> [MATERIAL PROVIDED]:
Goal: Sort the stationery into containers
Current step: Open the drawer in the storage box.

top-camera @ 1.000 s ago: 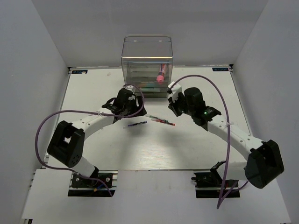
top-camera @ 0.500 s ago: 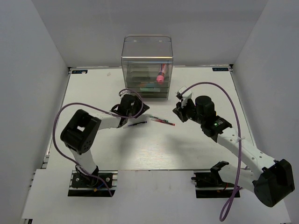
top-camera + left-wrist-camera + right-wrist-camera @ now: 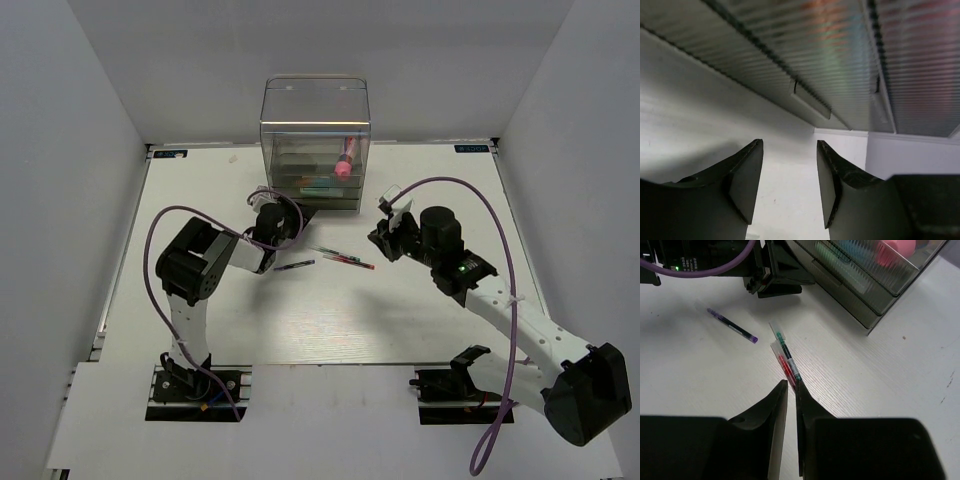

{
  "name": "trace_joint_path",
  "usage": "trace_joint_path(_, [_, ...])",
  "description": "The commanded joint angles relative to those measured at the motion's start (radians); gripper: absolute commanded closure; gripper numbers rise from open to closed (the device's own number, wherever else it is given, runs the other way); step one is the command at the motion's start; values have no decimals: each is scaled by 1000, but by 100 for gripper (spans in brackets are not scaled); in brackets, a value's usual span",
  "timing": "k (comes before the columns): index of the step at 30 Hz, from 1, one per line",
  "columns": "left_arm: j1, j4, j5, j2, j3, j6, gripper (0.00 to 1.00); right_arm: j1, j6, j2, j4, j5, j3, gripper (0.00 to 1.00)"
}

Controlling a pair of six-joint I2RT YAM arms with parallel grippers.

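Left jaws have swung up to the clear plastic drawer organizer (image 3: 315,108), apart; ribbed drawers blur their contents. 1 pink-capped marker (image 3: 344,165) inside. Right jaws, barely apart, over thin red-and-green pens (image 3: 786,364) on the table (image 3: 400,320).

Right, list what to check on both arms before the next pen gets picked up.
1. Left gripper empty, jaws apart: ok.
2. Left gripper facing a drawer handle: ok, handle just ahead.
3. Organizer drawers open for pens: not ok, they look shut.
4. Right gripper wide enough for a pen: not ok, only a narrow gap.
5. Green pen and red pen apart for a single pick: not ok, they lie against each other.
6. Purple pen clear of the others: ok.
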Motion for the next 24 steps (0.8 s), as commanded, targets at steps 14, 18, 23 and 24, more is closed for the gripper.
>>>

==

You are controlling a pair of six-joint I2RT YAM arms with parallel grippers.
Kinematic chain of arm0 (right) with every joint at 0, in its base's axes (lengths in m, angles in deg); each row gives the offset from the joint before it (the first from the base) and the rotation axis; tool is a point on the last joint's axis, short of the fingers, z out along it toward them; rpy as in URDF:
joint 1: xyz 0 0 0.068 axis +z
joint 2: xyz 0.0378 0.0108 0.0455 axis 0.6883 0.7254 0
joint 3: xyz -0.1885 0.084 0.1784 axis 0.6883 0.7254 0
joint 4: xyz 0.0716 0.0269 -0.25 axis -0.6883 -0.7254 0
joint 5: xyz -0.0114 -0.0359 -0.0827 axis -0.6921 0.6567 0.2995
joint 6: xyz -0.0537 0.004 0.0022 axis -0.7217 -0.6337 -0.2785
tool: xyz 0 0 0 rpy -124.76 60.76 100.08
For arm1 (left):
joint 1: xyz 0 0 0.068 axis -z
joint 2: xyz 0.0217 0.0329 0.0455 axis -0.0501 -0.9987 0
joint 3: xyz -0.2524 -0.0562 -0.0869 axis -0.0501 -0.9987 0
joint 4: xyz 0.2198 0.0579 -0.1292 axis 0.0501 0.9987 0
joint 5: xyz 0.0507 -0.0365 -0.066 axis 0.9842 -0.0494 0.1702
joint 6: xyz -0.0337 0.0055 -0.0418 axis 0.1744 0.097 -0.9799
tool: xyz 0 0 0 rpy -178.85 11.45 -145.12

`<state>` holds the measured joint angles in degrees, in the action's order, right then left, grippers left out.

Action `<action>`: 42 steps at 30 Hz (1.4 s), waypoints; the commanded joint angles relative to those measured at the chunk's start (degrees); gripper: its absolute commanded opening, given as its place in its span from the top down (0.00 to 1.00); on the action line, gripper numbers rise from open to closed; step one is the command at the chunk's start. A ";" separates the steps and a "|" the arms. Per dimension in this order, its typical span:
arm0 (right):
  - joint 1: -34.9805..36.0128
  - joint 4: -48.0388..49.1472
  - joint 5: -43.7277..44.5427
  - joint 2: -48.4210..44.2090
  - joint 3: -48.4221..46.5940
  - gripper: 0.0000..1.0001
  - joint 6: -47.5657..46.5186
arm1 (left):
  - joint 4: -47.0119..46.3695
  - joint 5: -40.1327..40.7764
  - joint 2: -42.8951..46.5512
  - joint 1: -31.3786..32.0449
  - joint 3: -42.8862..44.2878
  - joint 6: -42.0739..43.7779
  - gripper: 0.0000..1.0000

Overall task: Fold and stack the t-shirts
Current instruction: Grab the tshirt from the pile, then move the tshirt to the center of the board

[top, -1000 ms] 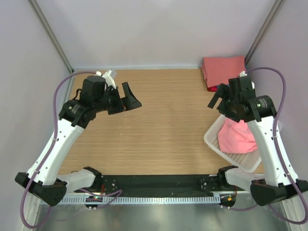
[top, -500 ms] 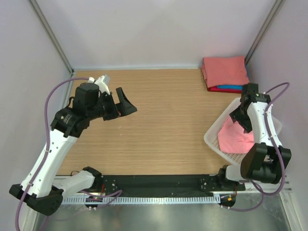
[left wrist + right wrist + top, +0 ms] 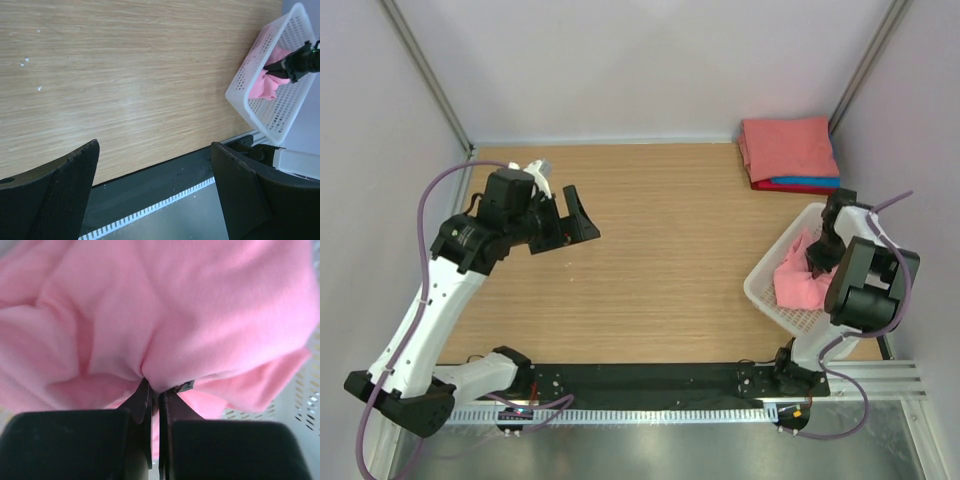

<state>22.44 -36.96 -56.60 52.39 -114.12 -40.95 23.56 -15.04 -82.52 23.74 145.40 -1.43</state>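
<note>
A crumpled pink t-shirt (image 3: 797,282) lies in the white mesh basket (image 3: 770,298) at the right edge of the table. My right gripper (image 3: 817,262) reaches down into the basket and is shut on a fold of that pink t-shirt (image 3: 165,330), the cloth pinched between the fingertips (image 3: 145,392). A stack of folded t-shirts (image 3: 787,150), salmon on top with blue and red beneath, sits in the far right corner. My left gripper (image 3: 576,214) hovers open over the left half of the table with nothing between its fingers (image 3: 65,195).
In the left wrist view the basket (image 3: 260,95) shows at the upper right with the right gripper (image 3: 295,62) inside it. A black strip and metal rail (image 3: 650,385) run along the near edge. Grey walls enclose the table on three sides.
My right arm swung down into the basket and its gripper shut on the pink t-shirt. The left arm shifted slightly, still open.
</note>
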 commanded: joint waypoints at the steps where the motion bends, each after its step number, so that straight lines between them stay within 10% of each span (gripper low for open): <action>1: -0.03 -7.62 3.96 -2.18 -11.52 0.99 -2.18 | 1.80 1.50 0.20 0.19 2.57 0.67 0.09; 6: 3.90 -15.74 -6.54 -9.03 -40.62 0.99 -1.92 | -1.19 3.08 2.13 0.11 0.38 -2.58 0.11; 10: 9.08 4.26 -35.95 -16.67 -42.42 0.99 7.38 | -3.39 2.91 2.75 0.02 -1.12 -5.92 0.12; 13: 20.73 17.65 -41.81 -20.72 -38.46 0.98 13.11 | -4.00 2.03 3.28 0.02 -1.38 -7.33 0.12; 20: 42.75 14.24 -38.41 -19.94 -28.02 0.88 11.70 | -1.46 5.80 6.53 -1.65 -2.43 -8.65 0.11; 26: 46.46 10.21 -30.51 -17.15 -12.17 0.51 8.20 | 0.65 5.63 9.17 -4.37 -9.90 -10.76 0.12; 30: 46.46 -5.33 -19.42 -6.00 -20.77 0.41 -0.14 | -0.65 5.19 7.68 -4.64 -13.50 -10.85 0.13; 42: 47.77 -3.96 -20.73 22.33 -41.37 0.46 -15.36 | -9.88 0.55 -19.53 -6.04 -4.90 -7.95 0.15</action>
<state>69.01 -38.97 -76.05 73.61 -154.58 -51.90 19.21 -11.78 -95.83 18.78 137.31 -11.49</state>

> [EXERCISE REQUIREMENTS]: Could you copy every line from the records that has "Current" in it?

> [OUTPUT FOR THIS TASK]:
Current step: Open the drawer in the storage box.
Current instruction: Grab the tshirt from the pile, then move the tshirt to the center of the board

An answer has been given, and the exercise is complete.